WHAT YOU SHOULD DO: Your task is to restate the listing word for word without the pictures.

RECORDS FOR PROCESSING:
↓

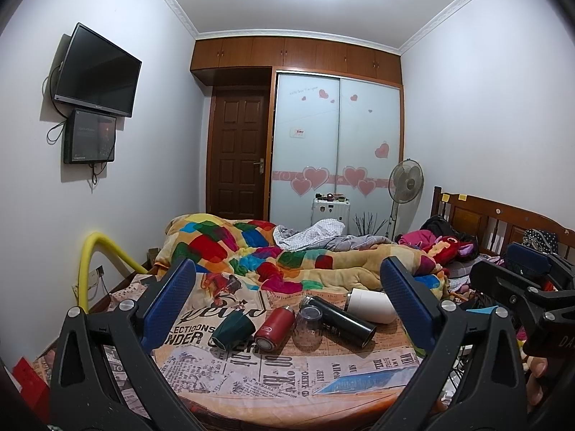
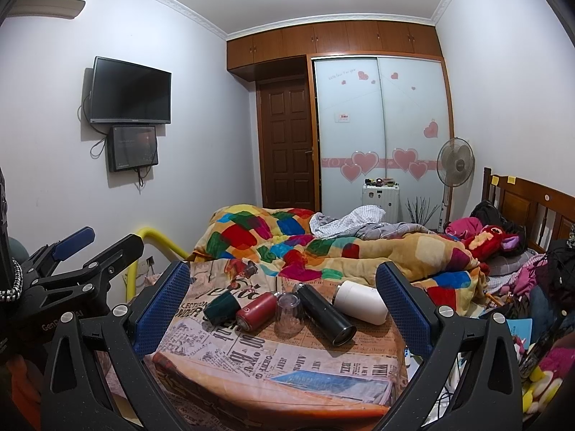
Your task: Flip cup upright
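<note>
Several cups lie on a newspaper-print cloth (image 1: 273, 370) on the bed's near end. From left: a dark green cup (image 1: 229, 330) on its side, a red flask (image 1: 275, 327) on its side, a clear glass (image 1: 308, 327) standing mouth down, a black flask (image 1: 341, 319) lying down, a white cup (image 1: 372, 305) on its side. They show in the right wrist view too: green (image 2: 221, 306), red (image 2: 257, 310), glass (image 2: 288, 314), black (image 2: 325, 314), white (image 2: 361, 301). My left gripper (image 1: 287, 312) and right gripper (image 2: 284, 309) are both open and empty, held short of the cups.
A patchwork quilt (image 1: 273, 251) and heaped clothes (image 1: 445, 240) lie behind the cups. A yellow padded rail (image 1: 104, 248) stands at the bed's left. My right gripper shows at the right of the left wrist view (image 1: 521, 273); the left one shows at the left of the right wrist view (image 2: 82, 248).
</note>
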A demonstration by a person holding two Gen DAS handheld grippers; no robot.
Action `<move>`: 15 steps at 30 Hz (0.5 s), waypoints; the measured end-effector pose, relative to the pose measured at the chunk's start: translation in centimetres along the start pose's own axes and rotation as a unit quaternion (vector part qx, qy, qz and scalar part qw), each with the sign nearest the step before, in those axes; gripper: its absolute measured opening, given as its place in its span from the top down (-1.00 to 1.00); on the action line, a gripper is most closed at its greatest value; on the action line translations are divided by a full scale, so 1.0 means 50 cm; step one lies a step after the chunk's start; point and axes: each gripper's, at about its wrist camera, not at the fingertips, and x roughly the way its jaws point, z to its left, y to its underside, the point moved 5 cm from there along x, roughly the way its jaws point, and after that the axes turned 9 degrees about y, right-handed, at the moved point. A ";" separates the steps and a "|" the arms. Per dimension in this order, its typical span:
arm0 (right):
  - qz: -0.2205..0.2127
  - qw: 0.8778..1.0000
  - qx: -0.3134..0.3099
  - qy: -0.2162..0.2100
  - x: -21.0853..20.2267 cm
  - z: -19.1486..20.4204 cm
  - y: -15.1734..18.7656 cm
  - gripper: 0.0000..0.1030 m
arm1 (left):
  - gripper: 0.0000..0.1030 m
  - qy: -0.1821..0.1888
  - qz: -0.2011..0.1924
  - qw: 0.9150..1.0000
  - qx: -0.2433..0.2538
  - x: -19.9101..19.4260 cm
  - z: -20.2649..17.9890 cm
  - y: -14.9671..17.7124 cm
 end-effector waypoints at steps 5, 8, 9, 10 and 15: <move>0.004 1.000 -0.001 0.000 0.000 -0.007 -0.011 -1.00 | -1.00 -0.001 0.003 1.000 -0.002 0.003 0.006 0.000; 0.008 1.000 -0.004 0.001 -0.003 -0.003 -0.023 -1.00 | -1.00 -0.004 0.007 1.000 -0.004 0.012 0.014 0.008; 0.010 1.000 -0.004 0.001 0.001 -0.003 -0.022 -1.00 | -1.00 -0.006 0.010 1.000 -0.005 0.017 0.018 0.011; 0.013 1.000 -0.005 0.002 0.007 -0.002 -0.018 -1.00 | -1.00 -0.008 0.013 1.000 -0.006 0.023 0.024 0.015; 0.032 0.999 -0.006 0.006 0.043 0.000 0.004 -1.00 | -1.00 -0.025 0.043 0.999 -0.020 0.074 0.077 0.053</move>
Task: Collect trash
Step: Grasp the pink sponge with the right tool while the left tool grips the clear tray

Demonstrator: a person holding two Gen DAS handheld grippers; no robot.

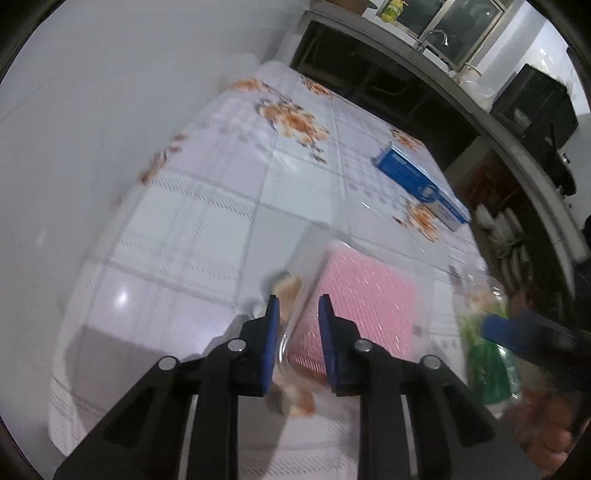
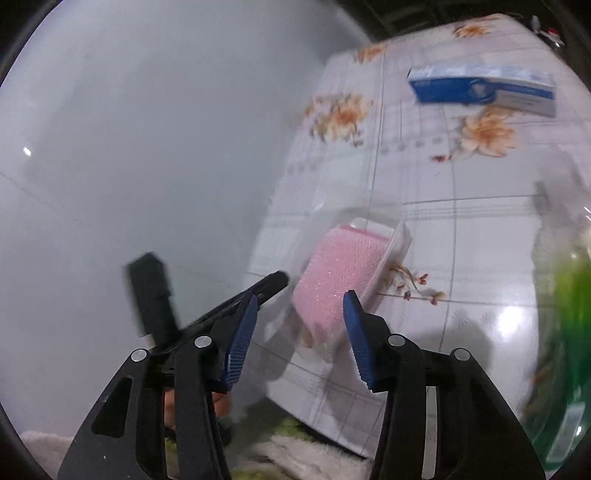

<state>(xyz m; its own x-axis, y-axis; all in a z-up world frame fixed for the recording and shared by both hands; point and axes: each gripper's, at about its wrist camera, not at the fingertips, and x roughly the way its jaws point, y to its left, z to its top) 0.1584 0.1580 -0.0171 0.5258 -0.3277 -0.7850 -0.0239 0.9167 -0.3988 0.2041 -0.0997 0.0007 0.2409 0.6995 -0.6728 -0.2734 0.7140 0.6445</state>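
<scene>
Left gripper (image 1: 295,314): blue-padded jaws parted, with the rim of a clear plastic package (image 1: 306,280) passing through the gap; no firm clamp can be confirmed through the motion blur. Right gripper (image 2: 299,325): jaws well apart, nothing between them, aimed at the same package from the table's near edge.

Table (image 1: 207,229): largest item in both views. Glossy cloth, pale grid pattern with orange flower prints, strong ceiling glare. It stands against a plain white wall (image 1: 110,74).

Background, left wrist view: dark counter (image 1: 461,107) with a tap (image 1: 436,37) under a window, a yellow-green bottle (image 1: 391,9) on the ledge, and a black appliance (image 1: 535,107).

Blue and white carton (image 1: 421,182): lies flat on the far part of the table, well apart from the package.

Clear plastic package: holds a pink ribbed pad (image 1: 358,314). Its long axis runs from the left gripper out toward the far end of the table. In the right wrist view the package (image 2: 369,236) is tilted, the end by the left gripper lower.

Green transparent bag (image 2: 569,332): at the right margin, heavily blurred. Left wrist view shows it (image 1: 487,362) just beside the right gripper's blue finger.
</scene>
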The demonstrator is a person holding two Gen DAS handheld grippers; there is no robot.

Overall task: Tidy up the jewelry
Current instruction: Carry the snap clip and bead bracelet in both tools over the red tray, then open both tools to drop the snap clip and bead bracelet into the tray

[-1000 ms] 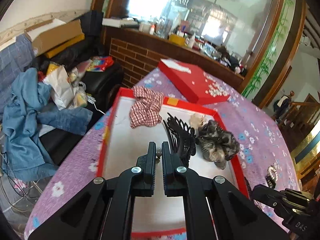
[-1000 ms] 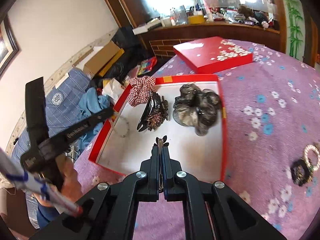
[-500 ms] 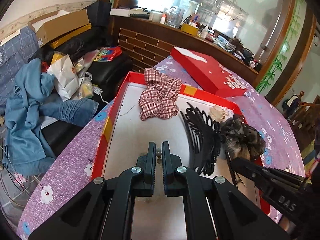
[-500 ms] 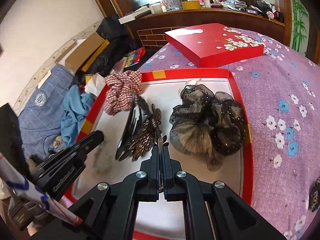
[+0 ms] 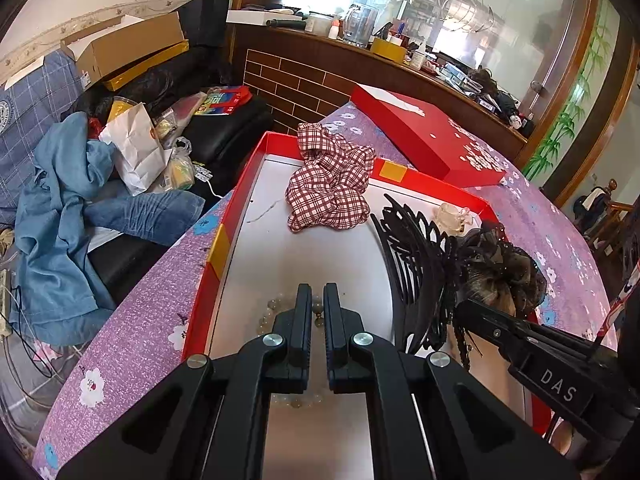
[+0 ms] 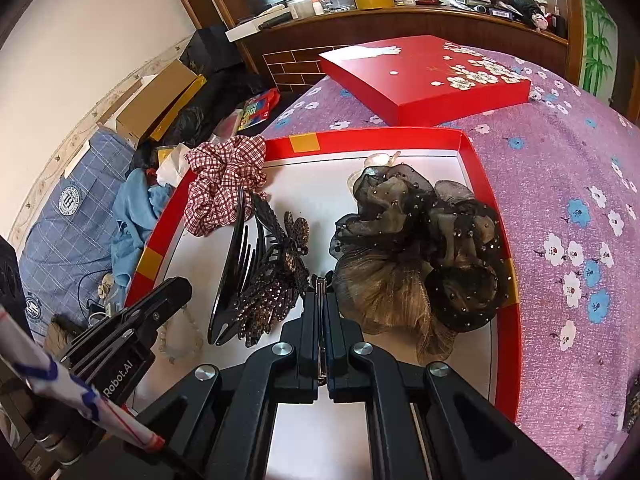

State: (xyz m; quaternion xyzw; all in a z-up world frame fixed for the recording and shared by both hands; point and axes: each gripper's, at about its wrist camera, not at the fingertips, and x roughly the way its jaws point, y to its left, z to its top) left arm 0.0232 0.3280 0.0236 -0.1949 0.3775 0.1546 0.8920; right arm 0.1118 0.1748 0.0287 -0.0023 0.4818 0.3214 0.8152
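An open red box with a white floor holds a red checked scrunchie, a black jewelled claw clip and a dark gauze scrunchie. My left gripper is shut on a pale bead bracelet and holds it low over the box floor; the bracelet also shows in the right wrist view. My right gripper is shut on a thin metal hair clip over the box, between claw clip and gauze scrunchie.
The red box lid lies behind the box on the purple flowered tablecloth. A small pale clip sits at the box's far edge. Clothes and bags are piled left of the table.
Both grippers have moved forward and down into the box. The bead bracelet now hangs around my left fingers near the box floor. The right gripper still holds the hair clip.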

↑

RESULT:
Your task: Flip cup upright
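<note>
Several cups lie on a newspaper-print cloth (image 1: 273, 370) on the bed's near end. From left: a dark green cup (image 1: 229, 330) on its side, a red flask (image 1: 275, 327) on its side, a clear glass (image 1: 308, 327) standing mouth down, a black flask (image 1: 341, 319) lying down, a white cup (image 1: 372, 305) on its side. They show in the right wrist view too: green (image 2: 221, 306), red (image 2: 257, 310), glass (image 2: 288, 314), black (image 2: 325, 314), white (image 2: 361, 301). My left gripper (image 1: 287, 312) and right gripper (image 2: 284, 309) are both open and empty, held short of the cups.
A patchwork quilt (image 1: 273, 251) and heaped clothes (image 1: 445, 240) lie behind the cups. A yellow padded rail (image 1: 104, 248) stands at the bed's left. My right gripper shows at the right of the left wrist view (image 1: 521, 273); the left one shows at the left of the right wrist view (image 2: 82, 248).
</note>
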A demonstration by a person holding two Gen DAS handheld grippers; no robot.
Action `<move>`: 15 steps at 30 Hz (0.5 s), waypoints; the measured end-effector pose, relative to the pose measured at the chunk's start: translation in centimetres along the start pose's own axes and rotation as a unit quaternion (vector part qx, qy, qz and scalar part qw), each with the sign nearest the step before, in those axes; gripper: its absolute measured opening, given as its place in its span from the top down (-1.00 to 1.00); on the action line, a gripper is most closed at its greatest value; on the action line translations are divided by a full scale, so 1.0 means 50 cm; step one lies a step after the chunk's start; point and axes: each gripper's, at about its wrist camera, not at the fingertips, and x roughly the way its jaws point, z to its left, y to its underside, the point moved 5 cm from there along x, roughly the way its jaws point, and after that the axes turned 9 degrees about y, right-handed, at the moved point. A ";" separates the steps and a "|" the arms. Per dimension in this order, its typical span:
arm0 (right):
  - qz: -0.2205..0.2127
  - qw: 0.8778..1.0000
  - qx: -0.3134..0.3099
  - qy: -0.2162..0.2100
  - x: -21.0853..20.2267 cm
  - z: -19.1486..20.4204 cm
  - y: -15.1734..18.7656 cm
  - gripper: 0.0000..0.1030 m
arm1 (left):
  - gripper: 0.0000..0.1030 m
  - qy: -0.1821..0.1888
  - qz: -0.2011..0.1924
  - qw: 0.9150..1.0000
  - qx: -0.2433..0.2538
  - x: -19.9101..19.4260 cm
  - z: -20.2649..17.9890 cm
  - y: -14.9671..17.7124 cm
 end-effector waypoints at steps 5, 8, 9, 10 and 15: <move>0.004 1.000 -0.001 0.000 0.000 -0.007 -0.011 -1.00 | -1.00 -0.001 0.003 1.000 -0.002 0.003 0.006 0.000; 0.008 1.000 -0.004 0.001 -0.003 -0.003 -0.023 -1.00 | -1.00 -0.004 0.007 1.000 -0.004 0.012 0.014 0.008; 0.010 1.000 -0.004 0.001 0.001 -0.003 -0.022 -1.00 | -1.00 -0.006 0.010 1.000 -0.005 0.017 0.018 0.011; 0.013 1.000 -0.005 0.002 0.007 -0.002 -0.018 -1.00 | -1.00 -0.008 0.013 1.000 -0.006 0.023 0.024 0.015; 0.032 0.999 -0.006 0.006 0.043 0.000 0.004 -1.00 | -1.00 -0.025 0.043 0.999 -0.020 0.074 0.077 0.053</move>
Task: Collect trash
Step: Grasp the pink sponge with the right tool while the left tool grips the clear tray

Demonstrator: a person holding two Gen DAS handheld grippers; no robot.


<state>(xyz m; its own x-axis, y-axis; all in a z-up world frame fixed for the recording and shared by both hands; point and axes: each gripper's, at about its wrist camera, not at the fingertips, and x roughly the way its jaws point, y to its left, z to its top) 0.1584 0.1580 -0.0171 0.5258 -0.3277 -0.7850 -0.0239 0.9167 -0.3988 0.2041 -0.0997 0.0007 0.2409 0.6995 -0.6728 -0.2734 0.7140 0.6445</state>
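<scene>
Left gripper (image 1: 295,314): blue-padded jaws parted, with the rim of a clear plastic package (image 1: 306,280) passing through the gap; no firm clamp can be confirmed through the motion blur. Right gripper (image 2: 299,325): jaws well apart, nothing between them, aimed at the same package from the table's near edge.

Table (image 1: 207,229): largest item in both views. Glossy cloth, pale grid pattern with orange flower prints, strong ceiling glare. It stands against a plain white wall (image 1: 110,74).

Background, left wrist view: dark counter (image 1: 461,107) with a tap (image 1: 436,37) under a window, a yellow-green bottle (image 1: 391,9) on the ledge, and a black appliance (image 1: 535,107).

Blue and white carton (image 1: 421,182): lies flat on the far part of the table, well apart from the package.

Clear plastic package: holds a pink ribbed pad (image 1: 358,314). Its long axis runs from the left gripper out toward the far end of the table. In the right wrist view the package (image 2: 369,236) is tilted, the end by the left gripper lower.

Green transparent bag (image 2: 569,332): at the right margin, heavily blurred. Left wrist view shows it (image 1: 487,362) just beside the right gripper's blue finger.
</scene>
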The demonstrator is a person holding two Gen DAS handheld grippers; there is no robot.

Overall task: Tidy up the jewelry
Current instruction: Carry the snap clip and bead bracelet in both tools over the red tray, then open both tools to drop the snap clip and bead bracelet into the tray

[-1000 ms] 
[-1000 ms] 
[-500 ms] 
[-500 ms] 
[+0 ms] 
[+0 ms] 

State: (xyz m; quaternion xyzw; all in a z-up world frame fixed for the recording and shared by both hands; point and axes: each gripper's, at about its wrist camera, not at the fingertips, and x roughly the way its jaws point, y to its left, z to its top) left arm 0.0232 0.3280 0.0236 -0.1949 0.3775 0.1546 0.8920; right arm 0.1118 0.1748 0.0287 -0.0023 0.4818 0.3214 0.8152
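An open red box with a white floor holds a red checked scrunchie, a black jewelled claw clip and a dark gauze scrunchie. My left gripper is shut on a pale bead bracelet and holds it low over the box floor; the bracelet also shows in the right wrist view. My right gripper is shut on a thin metal hair clip over the box, between claw clip and gauze scrunchie.
The red box lid lies behind the box on the purple flowered tablecloth. A small pale clip sits at the box's far edge. Clothes and bags are piled left of the table.
Both grippers have moved forward and down into the box. The bead bracelet now hangs around my left fingers near the box floor. The right gripper still holds the hair clip.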

The exercise contains no remaining tasks.